One thing I don't see addressed in the comments or in the code is
migration support. I think we need to update the thread group mask
post-migration to reflect the threads per core on the new system.

-Nathan

> 
> Signed-off-by: Michael Bringmann <mwb@linux.vnet.ibm.com>
> ---
> Changes in V2:
>   -- Add more information and examples to the patch description.

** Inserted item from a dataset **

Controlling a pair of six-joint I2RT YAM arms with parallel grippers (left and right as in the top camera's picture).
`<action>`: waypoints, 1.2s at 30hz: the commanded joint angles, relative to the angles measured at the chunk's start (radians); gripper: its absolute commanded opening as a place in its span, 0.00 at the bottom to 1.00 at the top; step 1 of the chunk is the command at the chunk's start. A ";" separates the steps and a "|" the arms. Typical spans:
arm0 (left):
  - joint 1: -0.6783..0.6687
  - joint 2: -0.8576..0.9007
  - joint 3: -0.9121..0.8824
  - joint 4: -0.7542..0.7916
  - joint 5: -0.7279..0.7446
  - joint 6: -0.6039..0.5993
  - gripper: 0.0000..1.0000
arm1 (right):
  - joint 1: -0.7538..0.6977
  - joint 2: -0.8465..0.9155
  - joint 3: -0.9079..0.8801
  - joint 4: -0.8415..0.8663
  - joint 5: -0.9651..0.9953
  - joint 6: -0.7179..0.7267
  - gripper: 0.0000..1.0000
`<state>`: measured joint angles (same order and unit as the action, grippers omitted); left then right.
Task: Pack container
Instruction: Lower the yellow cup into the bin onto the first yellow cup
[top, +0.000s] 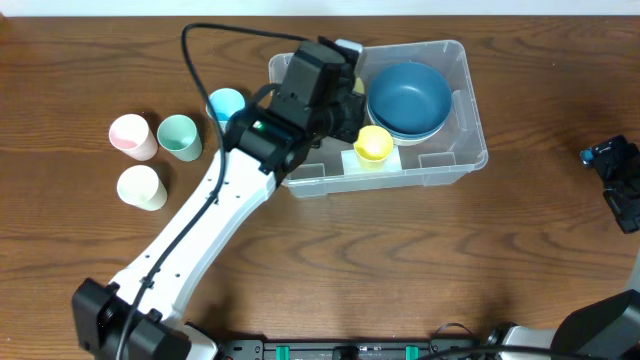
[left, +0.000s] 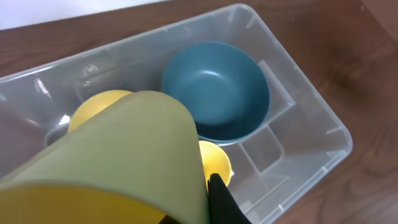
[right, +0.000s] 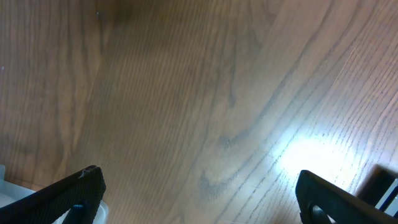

>   -- Rename 'pseries_thread_group_mask' to 'ppc_thread_group_mask'
>   -- Remove unnecessary debug message complaining about absence of
>      property.
>   -- Reduce indent complexity of early_init_dt_scan_cpus().
> ---
>  arch/powerpc/include/asm/cputhreads.h        |    2 +
>  arch/powerpc/kernel/prom.c                   |   74 ++++++++++++++++++++++++++
>  arch/powerpc/kernel/setup-common.c           |   30 +++++++----
>  arch/powerpc/platforms/pseries/hotplug-cpu.c |   13 ++++-
>  4 files changed, 107 insertions(+), 12 deletions(-)
> 
> diff --git a/arch/powerpc/include/asm/cputhreads.h b/arch/powerpc/include/asm/cputhreads.h
> index d71a909..8e444d4 100644
> --- a/arch/powerpc/include/asm/cputhreads.h
> +++ b/arch/powerpc/include/asm/cputhreads.h
> @@ -31,6 +31,8 @@
>  #define threads_core_mask	(*get_cpu_mask(0))
>  #endif
> 
> +extern cpumask_t ppc_thread_group_mask;
> +
>  /* cpu_thread_mask_to_cores - Return a cpumask of one per cores
>   *                            hit by the argument
>   *
> diff --git a/arch/powerpc/kernel/prom.c b/arch/powerpc/kernel/prom.c
> index b15bae2..0a49231 100644
> --- a/arch/powerpc/kernel/prom.c
> +++ b/arch/powerpc/kernel/prom.c
> @@ -68,6 +68,9 @@
>  #define DBG(fmt...)
>  #endif
> 
> +cpumask_t ppc_thread_group_mask;
> +EXPORT_SYMBOL(ppc_thread_group_mask);
> +
>  #ifdef CONFIG_PPC64
>  int __initdata iommu_is_off;
>  int __initdata iommu_force_on;
> @@ -303,6 +306,71 @@ static void __init check_cpu_feature_properties(unsigned long node)
>  	}
>  }
> 
> +static void __init early_init_setup_thread_group_mask(unsigned long node,
> +						cpumask_t *thread_group_mask)
> +{
> +	const __be32 *thrgrp;
> +	int len, rc = 0;
> +	u32 cc_type = 0, no_split = 0, thr_per_split = 0;
> +	int j, k;
> +
> +	cpumask_clear(thread_group_mask);
> +
> +	thrgrp = of_get_flat_dt_prop(node, "ibm,thread-groups", &len);
> +	if (!thrgrp)
> +		return;
> +
> +	/* Process the thread groups for the Core thread mask */
> +	/* Characteristic type per table */
> +	cc_type = of_read_number(thrgrp++, 1);
> +
> +	/*
> +	 * 1 : Group shares common L1, translation cache, and
> +	 *     instruction data flow
> +	 * >1 : Reserved
> +	 */
> +	if (cc_type != 1) {
> +		rc = -EINVAL;
> +		goto endit;
> +	}
> +
> +	/* No. splits */
> +	no_split = of_read_number(thrgrp++, 1);
> +	if (no_split == 0) {
> +		rc = -EINVAL;
> +		goto endit;
> +	}
> +
> +	/* Threads per split */
> +	thr_per_split = of_read_number(thrgrp++, 1);
> +	if (thr_per_split == 0) {
> +		rc = -EINVAL;
> +		goto endit;
> +	}
> +
> +	DBG("INFO: Node %d; ibm,thread-group "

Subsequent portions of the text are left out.